=== Begin Enclosure ===

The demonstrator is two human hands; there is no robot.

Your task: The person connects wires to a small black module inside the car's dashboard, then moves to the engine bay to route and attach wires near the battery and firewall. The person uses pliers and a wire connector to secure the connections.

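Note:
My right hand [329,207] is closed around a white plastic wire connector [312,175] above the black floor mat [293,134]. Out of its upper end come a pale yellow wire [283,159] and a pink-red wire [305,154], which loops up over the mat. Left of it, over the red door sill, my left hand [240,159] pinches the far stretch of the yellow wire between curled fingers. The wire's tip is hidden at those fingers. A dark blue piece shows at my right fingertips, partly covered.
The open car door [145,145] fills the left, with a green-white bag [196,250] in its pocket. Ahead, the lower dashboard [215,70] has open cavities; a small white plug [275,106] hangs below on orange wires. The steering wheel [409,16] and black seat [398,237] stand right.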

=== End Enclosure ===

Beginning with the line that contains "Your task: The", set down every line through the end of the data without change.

Your task: The person connects wires to a small black module inside the car's dashboard, then moves to the engine bay to route and attach wires near the battery and firewall. The person uses pliers and a wire connector to secure the connections.

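Note:
My right hand [329,207] is closed around a white plastic wire connector [312,175] above the black floor mat [293,134]. Out of its upper end come a pale yellow wire [283,159] and a pink-red wire [305,154], which loops up over the mat. Left of it, over the red door sill, my left hand [240,159] pinches the far stretch of the yellow wire between curled fingers. The wire's tip is hidden at those fingers. A dark blue piece shows at my right fingertips, partly covered.
The open car door [145,145] fills the left, with a green-white bag [196,250] in its pocket. Ahead, the lower dashboard [215,70] has open cavities; a small white plug [275,106] hangs below on orange wires. The steering wheel [409,16] and black seat [398,237] stand right.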

This exercise requires nothing further.